Today, let us ponder what our pre-judgments may be, and use today as a time of confession and repentance.  As followers of the man who came out of Nazareth, we are called to do so.

Prayer: Lord, help me to uncover my hidden prejudices that you may help me challenge and live and act without them.  Amen

Reflection Question: Where in my life am I limiting my relationships because of my pre-judgments?

Meditation One

John 1:1-14 RSV

Ash Wednesday

“The light shines in the darkness and the darkness has not overcome it.”  John 1:5

Stephen Covey, the well-known author of the book, “The Seven Habits of Highly Effective People” suggests that when we begin anything, we do so “with the end in mind”.  So where does LENT end?  It ends with Easter and the powerful event of the Resurrection.  We who seek to take this journey from Ash Wednesday to Easter morning need to do so with the end firmly in mind.  We are a “Resurrection People”, people of faith who know that the darkness of death is not the conclusion, rather the eternal light of life is.

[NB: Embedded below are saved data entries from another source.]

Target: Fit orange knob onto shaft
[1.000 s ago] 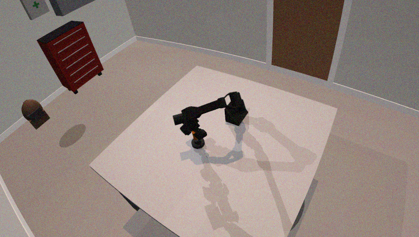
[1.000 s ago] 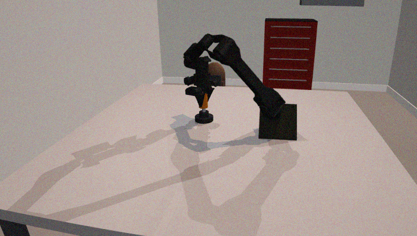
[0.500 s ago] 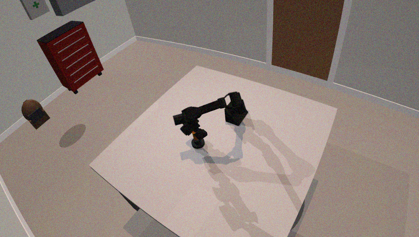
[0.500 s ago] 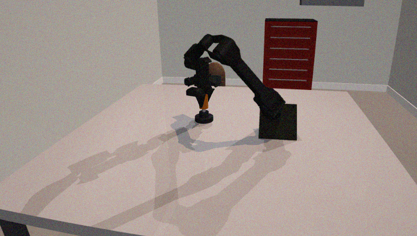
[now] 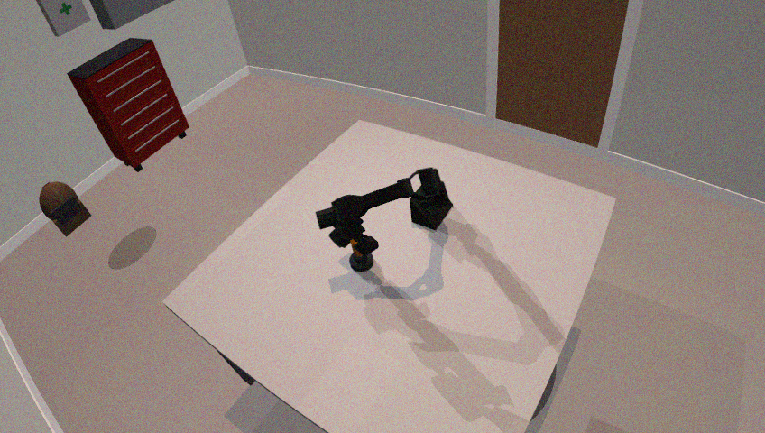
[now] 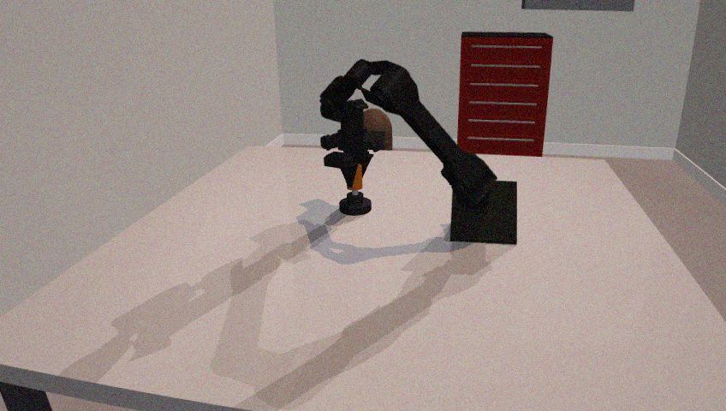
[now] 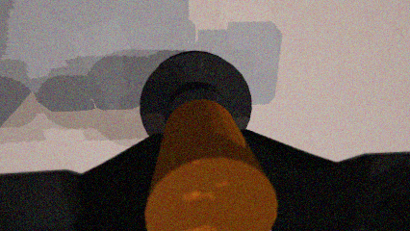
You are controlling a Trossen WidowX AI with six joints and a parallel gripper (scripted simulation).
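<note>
right, the fingers (image 5: 358, 240) (image 6: 358, 170) are clamped on the orange knob (image 5: 354, 249) (image 6: 358, 178) (image 7: 211, 192), parted only by its width, with one black fingertip pressed on each side of it. in the wrist view they come in from about eight and four o'clock, and the knob's round top fills the lower middle, at six o'clock.

the knob stands upright, or close to it, over the round black pedestal (image 5: 361, 262) (image 6: 354, 205) (image 7: 195, 67). in the exterior view a short bit of the silver shaft (image 6: 354, 192) shows between the knob's lower edge and the pedestal's collar, so the knob is not all the way down. the hole and the flat sides are hidden, so i cannot tell how they line up.

the pedestal sits on the pale bench (image 5: 483, 177) (image 6: 560, 315) (image 7: 337, 72), well in from its edges. in the top view the arm's base (image 5: 430, 206) (image 6: 502, 223) is at about two o'clock from the pedestal, well apart from it, and the bench's nearest corner at that side of the room, by the floor, lies toward eight o'clock. the fingertips are above the pedestal, apart from the bench.
</note>
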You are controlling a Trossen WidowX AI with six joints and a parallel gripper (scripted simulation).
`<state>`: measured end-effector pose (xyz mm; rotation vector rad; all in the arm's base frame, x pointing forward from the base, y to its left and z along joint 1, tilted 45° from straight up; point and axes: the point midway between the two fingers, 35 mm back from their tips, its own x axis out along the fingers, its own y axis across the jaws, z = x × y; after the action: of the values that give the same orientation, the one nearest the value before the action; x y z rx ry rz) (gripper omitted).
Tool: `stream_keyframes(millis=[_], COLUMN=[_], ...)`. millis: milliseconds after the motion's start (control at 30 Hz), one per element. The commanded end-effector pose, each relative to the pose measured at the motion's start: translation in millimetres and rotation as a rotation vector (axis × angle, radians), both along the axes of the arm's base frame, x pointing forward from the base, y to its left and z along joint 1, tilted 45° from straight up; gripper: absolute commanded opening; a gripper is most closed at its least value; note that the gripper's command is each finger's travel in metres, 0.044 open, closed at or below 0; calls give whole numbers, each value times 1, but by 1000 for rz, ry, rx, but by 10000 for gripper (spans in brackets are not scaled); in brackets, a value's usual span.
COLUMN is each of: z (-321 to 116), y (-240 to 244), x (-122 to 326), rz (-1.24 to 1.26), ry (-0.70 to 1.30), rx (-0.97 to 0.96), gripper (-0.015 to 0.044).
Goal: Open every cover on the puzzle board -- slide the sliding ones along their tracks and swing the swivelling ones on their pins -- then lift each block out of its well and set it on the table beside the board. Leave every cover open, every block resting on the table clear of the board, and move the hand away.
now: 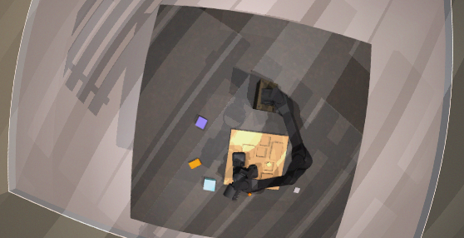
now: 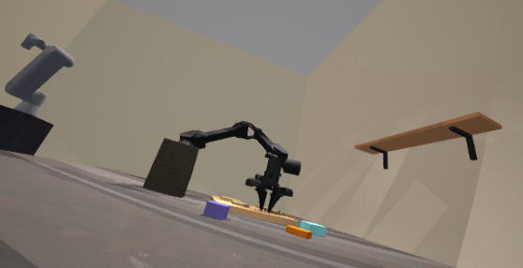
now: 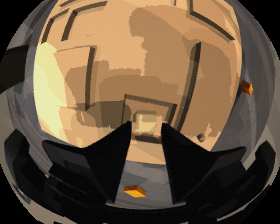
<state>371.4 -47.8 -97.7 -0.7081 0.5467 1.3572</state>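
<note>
- Gripper low over the puzzle board, pointing down; fingers partly open, a narrow gap with nothing gripped.
- Between the fingertips in the wrist view, a small pale raised piece inside a square outline; impossible to tell whether block or cover knob.
- Already on the table beside the board: purple block, orange block and light blue block.
- Also off the board: small orange piece just beside one edge, small pale piece farther out.
- Step in hand, by judgement: lining up on the pale piece, either to grasp or to push.
- Before any descent, centre the gap over the piece and keep the tips square to its sides.
- If a block, close low on its sides, then lift straight up to avoid catching the well wall.
- If a knob, follow the track or pin with light sideways force; pressing down risks jamming the cover.
- For any release, choose a spot well apart from the three large blocks.
</note>
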Motion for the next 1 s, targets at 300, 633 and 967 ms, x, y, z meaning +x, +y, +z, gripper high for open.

So as we begin this LENTEN journey, let us recall the power of this event in our own lives.  God has revealed through Christ that Resurrection is a response to death whenever and however it is experienced, and death comes into each of our lives in many different ways.  While some of our experiences of death may be the physical loss of someone, each of us also encounters death in other ways as well.  There is death when we face a divorce, lose track of a friend, get downsized or fired, move to a new place and start over again, face a life threatening disease, lose our hearing, or surrender some aspects of life because of aging, to name only a few examples.  But in each of these instances, Easter reveals God’s demonstration of the promise of a new life beyond these experiences.  After each of the moments of death we encounter, whatever they may be, the promise in Christ is for a new beginning and an emergent life beyond the loss we have experienced.

On Good Friday, humankind attempted to demonstrate our power to eliminate God’s gift to humanity.  On Easter morning God laid before us God’s response.  As Luther would proclaim “God will win the battle”.  The beginning of this journey called LENT needs to start with that end in mind.  We are a people whose faith is that God can enable each of us to be triumphant over any and all deaths we will experience in our own lives.  We, too, will be resurrected again and again in the midst of our experiences of darkness and loss.  While the passage from John quoted in this meditation is most often thought of as a Christmas passage, it nonetheless affirms the truth of Easter!  In our lives, because of Christ, the light shines in the darkness and the darkness has not and never will overcome it.

Prayer: Lord, as today I begin my journey toward Easter make me ever aware of how your promise of resurrection continues to create new life in my own.  Amen

Reflection Question: Where have you experienced resurrection in your life?